**Aim of the exercise:** Extract all lines in the data that contain the word "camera".

- Opening Delimiter -

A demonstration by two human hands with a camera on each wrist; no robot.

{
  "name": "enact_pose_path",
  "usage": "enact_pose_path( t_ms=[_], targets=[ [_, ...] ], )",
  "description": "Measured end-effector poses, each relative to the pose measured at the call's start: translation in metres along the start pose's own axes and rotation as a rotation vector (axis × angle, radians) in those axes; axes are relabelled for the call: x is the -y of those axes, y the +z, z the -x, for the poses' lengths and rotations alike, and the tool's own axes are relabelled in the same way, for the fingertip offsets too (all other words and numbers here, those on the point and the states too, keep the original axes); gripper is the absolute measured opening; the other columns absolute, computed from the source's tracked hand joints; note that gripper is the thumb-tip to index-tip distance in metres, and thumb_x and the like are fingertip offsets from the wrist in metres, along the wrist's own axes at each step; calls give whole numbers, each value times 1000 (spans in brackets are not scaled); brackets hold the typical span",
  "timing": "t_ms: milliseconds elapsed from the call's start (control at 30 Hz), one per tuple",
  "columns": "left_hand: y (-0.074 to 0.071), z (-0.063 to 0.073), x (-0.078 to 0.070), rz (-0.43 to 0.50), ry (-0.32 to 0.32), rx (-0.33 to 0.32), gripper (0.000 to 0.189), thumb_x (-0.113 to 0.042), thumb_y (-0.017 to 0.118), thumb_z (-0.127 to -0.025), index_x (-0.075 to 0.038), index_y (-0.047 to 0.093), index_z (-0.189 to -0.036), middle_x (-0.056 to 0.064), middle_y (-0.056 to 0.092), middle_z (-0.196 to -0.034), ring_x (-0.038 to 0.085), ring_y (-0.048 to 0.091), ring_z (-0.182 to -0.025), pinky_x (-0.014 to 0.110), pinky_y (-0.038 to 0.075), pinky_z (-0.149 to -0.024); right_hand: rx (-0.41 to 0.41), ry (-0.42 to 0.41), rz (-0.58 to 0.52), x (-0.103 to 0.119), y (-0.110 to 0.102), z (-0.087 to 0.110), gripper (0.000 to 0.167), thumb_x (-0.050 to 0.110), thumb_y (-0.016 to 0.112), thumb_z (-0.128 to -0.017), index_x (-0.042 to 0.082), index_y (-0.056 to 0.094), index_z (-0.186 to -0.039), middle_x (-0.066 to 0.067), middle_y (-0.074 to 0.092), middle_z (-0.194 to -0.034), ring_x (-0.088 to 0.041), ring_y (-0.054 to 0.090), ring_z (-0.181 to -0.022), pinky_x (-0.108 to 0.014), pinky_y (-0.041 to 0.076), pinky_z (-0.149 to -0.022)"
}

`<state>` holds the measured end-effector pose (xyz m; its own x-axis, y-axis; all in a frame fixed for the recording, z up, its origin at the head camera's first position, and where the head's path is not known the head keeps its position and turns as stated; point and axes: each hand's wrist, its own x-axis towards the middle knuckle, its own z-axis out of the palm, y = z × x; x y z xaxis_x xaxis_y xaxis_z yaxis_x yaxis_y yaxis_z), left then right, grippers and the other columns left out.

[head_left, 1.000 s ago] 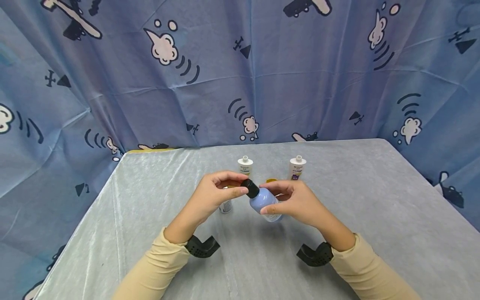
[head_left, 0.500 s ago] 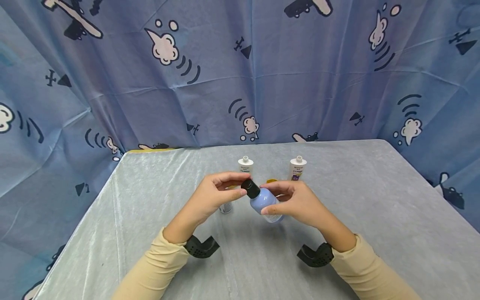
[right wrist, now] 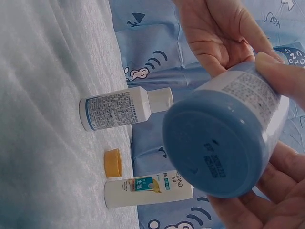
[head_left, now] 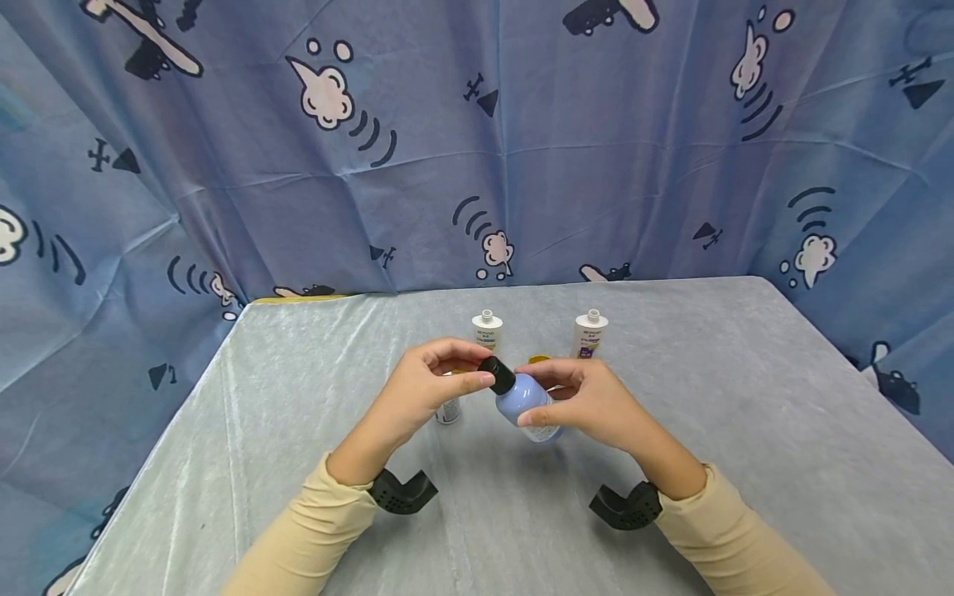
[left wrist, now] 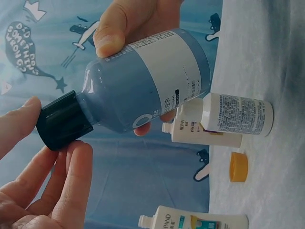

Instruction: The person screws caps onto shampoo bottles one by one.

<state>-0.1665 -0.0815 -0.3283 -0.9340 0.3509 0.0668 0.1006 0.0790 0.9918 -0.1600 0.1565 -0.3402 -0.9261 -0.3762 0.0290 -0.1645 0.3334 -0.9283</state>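
A blue bottle (head_left: 525,399) is held tilted above the table, its black cap (head_left: 498,375) pointing up and left. My left hand (head_left: 421,382) pinches that cap between thumb and fingertips. Around the bottle's body curls my right hand (head_left: 589,400). In the left wrist view the cap (left wrist: 65,120) sits at the bottle's neck, with a short stretch of neck showing below it. The right wrist view looks at the bottle's base (right wrist: 214,143), which bears printed characters. Whether the cap is loose on its thread, I cannot tell.
Two white bottles with bare necks, one (head_left: 488,328) left and one (head_left: 590,333) right, stand behind the hands. A small white bottle with a white cap (right wrist: 116,109) stands nearer. A yellow cap (right wrist: 113,163) lies on the cloth-covered table (head_left: 745,397). A patterned curtain (head_left: 522,149) hangs behind.
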Motion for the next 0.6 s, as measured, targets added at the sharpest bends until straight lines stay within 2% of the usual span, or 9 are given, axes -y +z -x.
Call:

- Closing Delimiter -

**Response box:**
A demonstration by two human hands with a camera on each wrist; no robot.
`<state>` holds the measured end-effector pose (xyz m; its own x-axis, y-axis; all in a frame fixed for the recording, z up, its origin at the head camera's first position, and where the head's path is not known the head keeps its position and turns as stated; point and axes: each hand's wrist, its own x-axis towards the middle knuckle, its own z-axis out of the palm, y = z × x; x y z xaxis_x xaxis_y xaxis_z yaxis_x yaxis_y yaxis_z), left then right, grippers and the other columns left out.

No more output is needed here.